_TASK DIRECTIONS_. Transcribe the full listing with no word altered.

_INFORMATION SHOWN_.
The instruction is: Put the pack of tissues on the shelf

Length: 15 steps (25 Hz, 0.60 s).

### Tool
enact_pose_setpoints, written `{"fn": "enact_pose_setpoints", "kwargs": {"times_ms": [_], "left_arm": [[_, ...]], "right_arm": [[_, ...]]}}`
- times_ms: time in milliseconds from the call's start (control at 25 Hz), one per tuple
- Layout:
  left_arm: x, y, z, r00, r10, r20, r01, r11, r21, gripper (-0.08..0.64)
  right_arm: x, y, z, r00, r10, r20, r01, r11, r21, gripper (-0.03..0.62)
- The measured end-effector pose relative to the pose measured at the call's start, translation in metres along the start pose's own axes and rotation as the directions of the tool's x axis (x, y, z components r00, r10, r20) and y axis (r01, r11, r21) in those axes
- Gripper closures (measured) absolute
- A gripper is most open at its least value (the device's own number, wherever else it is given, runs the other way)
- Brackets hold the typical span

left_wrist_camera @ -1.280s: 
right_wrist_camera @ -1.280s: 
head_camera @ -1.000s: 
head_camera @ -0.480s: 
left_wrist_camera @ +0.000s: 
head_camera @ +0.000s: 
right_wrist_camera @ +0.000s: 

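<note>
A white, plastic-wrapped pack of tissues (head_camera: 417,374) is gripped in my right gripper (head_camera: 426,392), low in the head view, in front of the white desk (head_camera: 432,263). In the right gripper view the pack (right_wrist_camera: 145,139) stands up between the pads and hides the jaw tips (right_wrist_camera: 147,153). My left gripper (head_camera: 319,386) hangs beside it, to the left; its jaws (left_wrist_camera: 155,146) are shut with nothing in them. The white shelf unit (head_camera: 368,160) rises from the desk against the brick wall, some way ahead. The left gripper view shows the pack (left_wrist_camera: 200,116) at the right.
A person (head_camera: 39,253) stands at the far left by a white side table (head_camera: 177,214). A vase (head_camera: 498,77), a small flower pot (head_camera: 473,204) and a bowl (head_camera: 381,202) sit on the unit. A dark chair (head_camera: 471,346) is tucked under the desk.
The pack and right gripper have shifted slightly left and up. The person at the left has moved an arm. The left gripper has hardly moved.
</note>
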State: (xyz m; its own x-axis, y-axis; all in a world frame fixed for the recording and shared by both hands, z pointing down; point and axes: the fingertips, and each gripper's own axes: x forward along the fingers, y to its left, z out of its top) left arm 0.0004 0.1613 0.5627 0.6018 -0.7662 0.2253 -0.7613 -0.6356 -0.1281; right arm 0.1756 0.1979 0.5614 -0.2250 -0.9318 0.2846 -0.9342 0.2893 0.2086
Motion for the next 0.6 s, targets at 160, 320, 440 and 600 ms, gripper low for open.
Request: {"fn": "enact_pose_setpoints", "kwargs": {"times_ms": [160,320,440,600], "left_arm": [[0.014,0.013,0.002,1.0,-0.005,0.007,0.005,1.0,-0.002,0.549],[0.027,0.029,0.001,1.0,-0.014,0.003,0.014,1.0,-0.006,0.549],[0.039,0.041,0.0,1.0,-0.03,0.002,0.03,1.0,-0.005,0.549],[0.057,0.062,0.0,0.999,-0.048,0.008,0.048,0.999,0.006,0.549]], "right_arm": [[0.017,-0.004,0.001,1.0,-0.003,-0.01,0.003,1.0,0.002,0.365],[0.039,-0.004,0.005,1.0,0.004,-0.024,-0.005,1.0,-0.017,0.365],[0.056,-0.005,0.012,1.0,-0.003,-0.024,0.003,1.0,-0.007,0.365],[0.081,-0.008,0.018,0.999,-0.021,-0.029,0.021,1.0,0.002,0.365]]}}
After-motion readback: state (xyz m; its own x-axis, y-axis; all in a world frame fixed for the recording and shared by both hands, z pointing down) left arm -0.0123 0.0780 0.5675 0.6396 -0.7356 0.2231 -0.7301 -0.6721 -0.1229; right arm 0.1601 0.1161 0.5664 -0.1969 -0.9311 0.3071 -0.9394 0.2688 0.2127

_SOLUTION TO THIS PROBLEM_.
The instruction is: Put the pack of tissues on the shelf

Length: 15 steps (25 Hz, 0.60 s).

### Tool
enact_pose_setpoints, written `{"fn": "enact_pose_setpoints", "kwargs": {"times_ms": [_], "left_arm": [[_, ...]], "right_arm": [[_, ...]]}}`
- times_ms: time in milliseconds from the call's start (control at 25 Hz), one per tuple
- Layout:
  left_arm: x, y, z, r00, r10, r20, r01, r11, r21, gripper (-0.08..0.64)
  right_arm: x, y, z, r00, r10, r20, r01, r11, r21, gripper (-0.03..0.62)
- The measured end-effector pose relative to the pose measured at the call's start, translation in metres along the start pose's own axes and rotation as the directions of the tool's x axis (x, y, z components r00, r10, r20) and y axis (r01, r11, r21) in those axes
- Gripper closures (measured) absolute
- A gripper is most open at its least value (the device's own number, wherever else it is given, runs the other way)
- Brackets hold the typical span

left_wrist_camera @ -1.280s: 
right_wrist_camera @ -1.280s: 
head_camera @ -1.000s: 
head_camera @ -0.480s: 
left_wrist_camera @ +0.000s: 
head_camera @ +0.000s: 
right_wrist_camera @ +0.000s: 

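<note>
A white, plastic-wrapped pack of tissues (head_camera: 417,374) is gripped in my right gripper (head_camera: 426,392), low in the head view, in front of the white desk (head_camera: 432,263). In the right gripper view the pack (right_wrist_camera: 145,139) stands up between the pads and hides the jaw tips (right_wrist_camera: 147,153). My left gripper (head_camera: 319,386) hangs beside it, to the left; its jaws (left_wrist_camera: 155,146) are shut with nothing in them. The white shelf unit (head_camera: 368,160) rises from the desk against the brick wall, some way ahead. The left gripper view shows the pack (left_wrist_camera: 200,116) at the right.
A person (head_camera: 39,253) stands at the far left by a white side table (head_camera: 177,214). A vase (head_camera: 498,77), a small flower pot (head_camera: 473,204) and a bowl (head_camera: 381,202) sit on the unit. A dark chair (head_camera: 471,346) is tucked under the desk.
The pack and right gripper have shifted slightly left and up. The person at the left has moved an arm. The left gripper has hardly moved.
</note>
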State: (xyz m; its own x-axis, y-axis; all in a world frame fixed for the recording and shared by both hands, z pointing down; point and axes: the fingertips, and each gripper's own axes: x forward along the fingers, y to its left, z out of its top) left arm 0.0004 0.1613 0.5627 0.6018 -0.7662 0.2253 -0.7613 -0.6356 -0.1281; right arm 0.1756 0.1979 0.5614 -0.2250 -0.9318 0.2846 -0.9342 0.2893 0.2086
Motion for the next 0.6 s, targets at 160, 320, 440 and 600 ms, gripper low for open.
Request: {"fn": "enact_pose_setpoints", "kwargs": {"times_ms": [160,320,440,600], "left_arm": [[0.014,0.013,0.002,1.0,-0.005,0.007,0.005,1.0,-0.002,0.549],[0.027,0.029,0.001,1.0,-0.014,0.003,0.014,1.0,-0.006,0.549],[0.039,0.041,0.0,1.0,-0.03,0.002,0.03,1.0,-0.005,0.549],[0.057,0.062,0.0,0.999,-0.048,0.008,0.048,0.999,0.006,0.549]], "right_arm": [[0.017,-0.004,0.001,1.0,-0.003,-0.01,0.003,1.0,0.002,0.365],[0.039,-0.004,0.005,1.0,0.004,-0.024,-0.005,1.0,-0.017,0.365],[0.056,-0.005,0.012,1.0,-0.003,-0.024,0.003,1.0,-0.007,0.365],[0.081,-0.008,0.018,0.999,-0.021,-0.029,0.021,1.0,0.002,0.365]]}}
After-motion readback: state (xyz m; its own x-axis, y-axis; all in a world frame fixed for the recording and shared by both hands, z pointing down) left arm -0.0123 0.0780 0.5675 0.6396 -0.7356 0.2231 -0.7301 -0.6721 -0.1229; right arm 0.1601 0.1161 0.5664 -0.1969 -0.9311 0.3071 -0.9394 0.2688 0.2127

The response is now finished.